First of all, the relation you defined is usually called polynomial-time isomorphism ($\cong^p$). Although isomorphism is an interesting notion that has been studied, the (weaker) relation that is more frequently of concern in complexity is polynomial-time equivalence: $A$ and $B$ are equivalent ($A \equiv_m^p B$) if there are polynomial-time many-one reductions (aka Karp reductions) from $A$ to $B$ and vice versa, but those reductions need not be inverses to one another, and need not even have polynomial-time inverses. Sometimes we also care about equivalence under polynomial-time Turing reductions rather than many-one ($\equiv_T^p$), aka Cook reductions. For example, either of these notions of equivalence is "good enough" for $P$ vs $NP$ (that is, you don't need to consider isomorphism classes).
From the perspective of polynomial-time equivalence, there is partial "good reason" that you don't hear about numerical invariants: they can't work in general. A theorem in Andrew Marks's thesis states that $\equiv_T^p$ is complete for countable Borel equivalence relations (the introduction of his thesis gives a good overview of Borel equivalence relations and their significance). In particular, this implies that there is no Borel function $f: 2^{\mathbb{N}} \to \mathbb{R}$ such that $A \equiv_T^p B$ iff $f(A) = f(B)$.
The reason I say this is only partially a good reason is that there still might be a Borel function $f:2^{\mathbb{N}} \to \mathbb{R}$ such that if $f(A) \neq f(B)$ then $A \not\equiv_T^p B$. Or there might be a non-Borel function that does the job, but if there is we're a little unlikely to find it...
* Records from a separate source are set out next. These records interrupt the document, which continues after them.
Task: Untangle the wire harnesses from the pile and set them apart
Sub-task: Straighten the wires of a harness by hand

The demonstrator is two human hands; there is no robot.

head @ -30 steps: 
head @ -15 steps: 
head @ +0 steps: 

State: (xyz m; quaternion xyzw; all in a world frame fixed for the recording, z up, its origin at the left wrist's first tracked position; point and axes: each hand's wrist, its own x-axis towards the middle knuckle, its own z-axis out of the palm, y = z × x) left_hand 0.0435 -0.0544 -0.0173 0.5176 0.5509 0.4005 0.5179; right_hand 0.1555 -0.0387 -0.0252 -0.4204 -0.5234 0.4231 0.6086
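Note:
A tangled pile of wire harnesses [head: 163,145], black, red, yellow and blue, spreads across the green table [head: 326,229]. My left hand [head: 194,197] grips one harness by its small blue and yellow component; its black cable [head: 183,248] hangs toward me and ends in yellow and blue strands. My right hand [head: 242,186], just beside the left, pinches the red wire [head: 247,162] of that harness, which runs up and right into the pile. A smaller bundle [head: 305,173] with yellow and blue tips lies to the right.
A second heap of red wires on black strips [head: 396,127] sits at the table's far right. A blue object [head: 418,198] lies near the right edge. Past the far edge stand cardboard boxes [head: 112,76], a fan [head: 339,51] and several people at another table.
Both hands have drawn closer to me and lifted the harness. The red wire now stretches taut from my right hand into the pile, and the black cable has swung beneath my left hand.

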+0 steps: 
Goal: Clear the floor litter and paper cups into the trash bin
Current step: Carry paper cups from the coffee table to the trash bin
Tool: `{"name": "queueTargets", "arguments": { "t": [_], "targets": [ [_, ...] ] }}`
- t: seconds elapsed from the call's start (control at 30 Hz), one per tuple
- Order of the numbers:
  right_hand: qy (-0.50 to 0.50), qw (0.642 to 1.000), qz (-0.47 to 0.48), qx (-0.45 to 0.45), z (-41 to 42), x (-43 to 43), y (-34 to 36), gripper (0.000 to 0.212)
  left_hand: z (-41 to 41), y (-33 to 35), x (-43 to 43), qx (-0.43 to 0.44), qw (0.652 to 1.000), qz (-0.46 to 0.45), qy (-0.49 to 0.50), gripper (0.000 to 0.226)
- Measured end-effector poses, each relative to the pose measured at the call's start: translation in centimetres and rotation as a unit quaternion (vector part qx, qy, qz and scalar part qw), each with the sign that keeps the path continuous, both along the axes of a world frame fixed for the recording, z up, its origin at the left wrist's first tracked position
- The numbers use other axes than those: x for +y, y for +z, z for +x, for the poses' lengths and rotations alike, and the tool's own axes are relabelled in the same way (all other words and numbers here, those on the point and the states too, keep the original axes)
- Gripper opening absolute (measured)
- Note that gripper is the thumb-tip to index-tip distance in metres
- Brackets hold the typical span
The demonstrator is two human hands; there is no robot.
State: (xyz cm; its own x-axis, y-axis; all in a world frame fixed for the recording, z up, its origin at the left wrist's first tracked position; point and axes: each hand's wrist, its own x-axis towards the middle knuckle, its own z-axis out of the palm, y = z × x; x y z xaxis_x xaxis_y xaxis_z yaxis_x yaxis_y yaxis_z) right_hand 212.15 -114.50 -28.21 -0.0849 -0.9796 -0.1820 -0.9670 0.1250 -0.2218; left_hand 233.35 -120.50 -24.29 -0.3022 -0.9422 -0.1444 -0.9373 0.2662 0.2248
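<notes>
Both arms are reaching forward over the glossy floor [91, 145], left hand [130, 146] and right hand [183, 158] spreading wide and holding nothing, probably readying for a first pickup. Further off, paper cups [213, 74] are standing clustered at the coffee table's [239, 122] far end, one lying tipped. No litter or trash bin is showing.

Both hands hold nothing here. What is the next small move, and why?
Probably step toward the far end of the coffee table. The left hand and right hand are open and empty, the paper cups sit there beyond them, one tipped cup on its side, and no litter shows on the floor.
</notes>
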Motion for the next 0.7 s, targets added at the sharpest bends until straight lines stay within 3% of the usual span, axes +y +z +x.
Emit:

But classifying all equivalence classes is also stronger than what we usually care about, since the number of equivalence classes that show up as natural complexity classes is comparatively small (despite the forbidding size of the complexity zoo). However, there are other "numerical" invariants we can associate to languages. One such is their density: the density of a language $A$ is the function $d_A(n) :=$ number of strings in $A$ of length $\leq n$. Note that density is preserved, up to a polynomial change, by poly-time isomorphisms, but not necessarily by polynomial-time equivalences (e.g. all languages in $P$ are polynomial-time equivalent, but they can have wildly different densities).
We know things like: if $A$ is polynomially sparse ($d_A(n) \leq poly(n)$) then $A$ cannot be $NP$-complete unless $P=NP$ (Mahaney's Theorem). There are lots of other results about sparse languages and their relation to complexity classes. For good surveys, see Cai and Ogihara "Sparse Sets versus Complexity Classes" in Complexity Theory Retrospective II (available online - just Google) and Hemaspaandra and Glaßer's pair of articles "A Moment of Perfect Clarity I,II" in SIGACT News.
As mentioned by @SureshVenkat, you can kind of view Geometric Complexity Theory in the light you're talking about. However, the algebraic objects used there - namely representations - are more akin to general properties of a language than to numerical properties per se, but at least they are properties of an algebraic flavor.
Finally, in algebraic complexity theory one numerical property that's worth mentioning, but probably won't work to resolve the big questions, is degree. (As in the degree of a polynomial.) Strassen's degree bound is still the only known super-linear lower bound on unrestricted algebraic circuits. Degree also gets used e.g. in Razborov-Smolensky and many other areas of low-level (Boolean) circuit complexity.